EXERCISE OBJECTIVE: Go through the records below and report each line with "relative" in it.

THE DATA:
------------------------------------------------------------
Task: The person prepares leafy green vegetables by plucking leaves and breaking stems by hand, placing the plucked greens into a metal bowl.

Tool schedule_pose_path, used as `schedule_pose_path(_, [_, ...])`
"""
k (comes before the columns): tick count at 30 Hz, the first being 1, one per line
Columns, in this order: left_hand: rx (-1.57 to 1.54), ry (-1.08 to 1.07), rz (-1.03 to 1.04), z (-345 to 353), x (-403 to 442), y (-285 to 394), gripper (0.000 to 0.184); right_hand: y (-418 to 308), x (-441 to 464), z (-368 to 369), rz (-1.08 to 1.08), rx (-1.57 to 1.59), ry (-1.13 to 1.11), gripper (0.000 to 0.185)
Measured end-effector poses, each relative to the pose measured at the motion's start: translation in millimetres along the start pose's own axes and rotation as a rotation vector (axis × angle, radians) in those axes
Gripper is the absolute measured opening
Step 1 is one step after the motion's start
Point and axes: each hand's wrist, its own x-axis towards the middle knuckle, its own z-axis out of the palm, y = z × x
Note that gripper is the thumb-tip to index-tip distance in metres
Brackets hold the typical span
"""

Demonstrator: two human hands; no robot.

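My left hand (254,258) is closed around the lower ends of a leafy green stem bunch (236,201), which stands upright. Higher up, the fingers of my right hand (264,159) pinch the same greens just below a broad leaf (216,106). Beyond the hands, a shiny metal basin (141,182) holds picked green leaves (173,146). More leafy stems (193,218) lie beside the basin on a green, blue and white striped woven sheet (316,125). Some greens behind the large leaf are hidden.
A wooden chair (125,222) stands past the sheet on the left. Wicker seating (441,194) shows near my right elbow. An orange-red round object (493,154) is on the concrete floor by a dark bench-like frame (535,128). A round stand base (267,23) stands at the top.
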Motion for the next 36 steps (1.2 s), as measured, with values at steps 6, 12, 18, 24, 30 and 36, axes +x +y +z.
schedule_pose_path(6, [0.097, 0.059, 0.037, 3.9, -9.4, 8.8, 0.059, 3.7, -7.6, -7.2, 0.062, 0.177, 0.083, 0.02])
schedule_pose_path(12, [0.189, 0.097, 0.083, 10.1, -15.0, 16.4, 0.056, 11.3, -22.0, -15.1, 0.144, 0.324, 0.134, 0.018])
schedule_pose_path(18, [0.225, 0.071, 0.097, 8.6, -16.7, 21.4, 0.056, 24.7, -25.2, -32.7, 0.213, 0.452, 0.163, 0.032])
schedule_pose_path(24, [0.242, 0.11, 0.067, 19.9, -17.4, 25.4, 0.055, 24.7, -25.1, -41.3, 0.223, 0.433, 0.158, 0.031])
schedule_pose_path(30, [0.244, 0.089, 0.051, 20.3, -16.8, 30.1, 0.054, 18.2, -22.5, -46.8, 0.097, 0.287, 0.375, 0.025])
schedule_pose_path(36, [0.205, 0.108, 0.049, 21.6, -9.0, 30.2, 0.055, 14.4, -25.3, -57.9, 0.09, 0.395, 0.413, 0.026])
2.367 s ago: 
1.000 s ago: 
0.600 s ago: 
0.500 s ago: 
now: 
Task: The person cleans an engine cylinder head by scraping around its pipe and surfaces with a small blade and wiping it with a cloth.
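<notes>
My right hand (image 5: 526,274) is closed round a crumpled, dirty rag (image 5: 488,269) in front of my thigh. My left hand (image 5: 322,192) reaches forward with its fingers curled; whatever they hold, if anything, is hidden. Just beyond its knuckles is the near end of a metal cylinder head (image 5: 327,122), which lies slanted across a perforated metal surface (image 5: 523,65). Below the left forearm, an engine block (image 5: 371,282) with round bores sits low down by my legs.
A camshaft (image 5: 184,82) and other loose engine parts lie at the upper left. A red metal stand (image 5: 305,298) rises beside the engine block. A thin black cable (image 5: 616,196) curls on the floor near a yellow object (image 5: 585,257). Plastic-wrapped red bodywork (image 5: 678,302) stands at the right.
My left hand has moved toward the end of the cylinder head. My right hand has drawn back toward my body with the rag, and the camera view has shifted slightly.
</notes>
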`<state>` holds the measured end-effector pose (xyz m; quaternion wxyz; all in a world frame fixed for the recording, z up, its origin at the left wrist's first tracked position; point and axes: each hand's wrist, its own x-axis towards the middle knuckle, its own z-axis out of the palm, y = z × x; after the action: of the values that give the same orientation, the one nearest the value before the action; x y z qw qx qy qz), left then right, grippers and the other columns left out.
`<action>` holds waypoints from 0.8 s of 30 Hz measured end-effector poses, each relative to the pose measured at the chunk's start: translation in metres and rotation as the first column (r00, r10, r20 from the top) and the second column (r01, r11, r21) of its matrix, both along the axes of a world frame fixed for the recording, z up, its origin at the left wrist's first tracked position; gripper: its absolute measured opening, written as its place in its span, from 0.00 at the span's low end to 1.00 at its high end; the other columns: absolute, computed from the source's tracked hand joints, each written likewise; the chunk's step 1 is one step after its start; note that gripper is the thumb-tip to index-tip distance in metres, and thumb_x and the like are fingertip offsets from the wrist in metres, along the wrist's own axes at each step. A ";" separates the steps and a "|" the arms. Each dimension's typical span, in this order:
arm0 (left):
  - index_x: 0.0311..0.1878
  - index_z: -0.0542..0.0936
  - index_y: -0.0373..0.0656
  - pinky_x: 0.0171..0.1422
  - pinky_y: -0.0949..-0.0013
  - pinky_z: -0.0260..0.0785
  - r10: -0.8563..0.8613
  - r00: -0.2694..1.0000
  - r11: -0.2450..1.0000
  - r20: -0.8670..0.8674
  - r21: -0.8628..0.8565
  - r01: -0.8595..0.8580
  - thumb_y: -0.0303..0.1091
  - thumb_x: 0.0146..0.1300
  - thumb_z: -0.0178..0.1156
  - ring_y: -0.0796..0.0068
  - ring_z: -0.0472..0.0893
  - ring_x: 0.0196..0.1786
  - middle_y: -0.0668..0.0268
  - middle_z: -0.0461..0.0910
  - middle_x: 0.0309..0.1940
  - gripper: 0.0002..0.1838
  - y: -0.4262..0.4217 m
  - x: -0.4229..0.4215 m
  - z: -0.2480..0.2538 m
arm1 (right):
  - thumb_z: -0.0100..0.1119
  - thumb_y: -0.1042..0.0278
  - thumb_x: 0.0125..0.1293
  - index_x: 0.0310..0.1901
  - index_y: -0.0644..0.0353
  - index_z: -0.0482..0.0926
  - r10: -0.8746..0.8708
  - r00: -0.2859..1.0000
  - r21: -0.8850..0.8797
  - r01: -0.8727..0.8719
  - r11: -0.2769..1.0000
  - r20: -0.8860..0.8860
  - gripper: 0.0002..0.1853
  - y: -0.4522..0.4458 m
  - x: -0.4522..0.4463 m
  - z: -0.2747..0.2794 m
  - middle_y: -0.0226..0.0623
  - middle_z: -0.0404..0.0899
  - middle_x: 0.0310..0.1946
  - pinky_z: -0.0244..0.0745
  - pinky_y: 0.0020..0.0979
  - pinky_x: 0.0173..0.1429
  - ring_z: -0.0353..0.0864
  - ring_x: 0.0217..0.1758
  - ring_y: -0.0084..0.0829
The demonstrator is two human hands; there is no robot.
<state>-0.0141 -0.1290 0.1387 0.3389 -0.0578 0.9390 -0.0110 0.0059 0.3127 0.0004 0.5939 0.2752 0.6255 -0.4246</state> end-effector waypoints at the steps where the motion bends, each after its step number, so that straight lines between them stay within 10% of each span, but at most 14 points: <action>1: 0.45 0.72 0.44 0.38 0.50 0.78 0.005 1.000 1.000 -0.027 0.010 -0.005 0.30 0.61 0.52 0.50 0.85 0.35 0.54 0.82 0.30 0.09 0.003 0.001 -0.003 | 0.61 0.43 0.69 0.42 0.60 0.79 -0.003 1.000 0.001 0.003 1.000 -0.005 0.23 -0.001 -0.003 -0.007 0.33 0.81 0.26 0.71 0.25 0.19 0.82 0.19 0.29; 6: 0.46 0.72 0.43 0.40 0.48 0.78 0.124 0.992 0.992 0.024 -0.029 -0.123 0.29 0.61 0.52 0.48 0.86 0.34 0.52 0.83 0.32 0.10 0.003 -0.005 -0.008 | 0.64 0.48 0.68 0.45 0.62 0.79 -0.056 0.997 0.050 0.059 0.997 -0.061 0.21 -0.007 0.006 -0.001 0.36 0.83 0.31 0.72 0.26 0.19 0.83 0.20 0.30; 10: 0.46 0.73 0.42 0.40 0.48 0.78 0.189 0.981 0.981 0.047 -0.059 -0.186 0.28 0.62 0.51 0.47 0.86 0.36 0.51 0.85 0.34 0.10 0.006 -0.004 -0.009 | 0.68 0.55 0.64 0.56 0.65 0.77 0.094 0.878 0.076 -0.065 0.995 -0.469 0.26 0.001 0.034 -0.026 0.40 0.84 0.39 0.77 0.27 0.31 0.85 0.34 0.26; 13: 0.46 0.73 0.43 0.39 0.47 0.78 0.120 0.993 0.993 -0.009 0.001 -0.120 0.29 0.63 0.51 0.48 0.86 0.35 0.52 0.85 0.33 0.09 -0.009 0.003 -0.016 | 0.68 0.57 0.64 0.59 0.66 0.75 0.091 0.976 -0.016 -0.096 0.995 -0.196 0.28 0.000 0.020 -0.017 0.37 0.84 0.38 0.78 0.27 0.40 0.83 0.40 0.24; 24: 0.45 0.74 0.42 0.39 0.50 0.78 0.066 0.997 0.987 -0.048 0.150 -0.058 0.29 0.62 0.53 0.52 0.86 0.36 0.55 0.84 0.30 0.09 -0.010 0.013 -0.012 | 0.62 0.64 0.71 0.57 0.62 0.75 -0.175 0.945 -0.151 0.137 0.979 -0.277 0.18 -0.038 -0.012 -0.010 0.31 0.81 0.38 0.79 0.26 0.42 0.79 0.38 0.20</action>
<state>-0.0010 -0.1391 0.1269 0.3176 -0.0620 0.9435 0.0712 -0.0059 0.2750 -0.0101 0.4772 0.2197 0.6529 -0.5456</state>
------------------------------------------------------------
ANSWER SPACE:
Measured end-effector poses, each relative to the pose measured at the motion's start: translation in millimetres along the start pose's own axes and rotation as a rotation vector (axis × angle, radians) in those axes
`<action>` holds waypoints from 0.8 s of 30 Hz measured end-effector poses, each relative to the pose measured at the chunk's start: translation in metres and rotation as the first column (r00, r10, r20 from the top) and the second column (r01, r11, r21) of its matrix, both along the axes of a world frame fixed for the recording, z up, its origin at the left wrist's first tracked position; gripper: its absolute measured opening, written as its place in its span, from 0.00 at the span's low end to 1.00 at its high end; the other columns: absolute, computed from the source's tracked hand joints, each written likewise; the chunk's step 1 is one step after its start; note that gripper is the thumb-tip to index-tip distance in metres, and thumb_x and the like are fingertip offsets from the wrist in metres, along the wrist's own axes at each step. A ";" separates the steps and a "|" the arms. Each dimension's typical span, in this order:

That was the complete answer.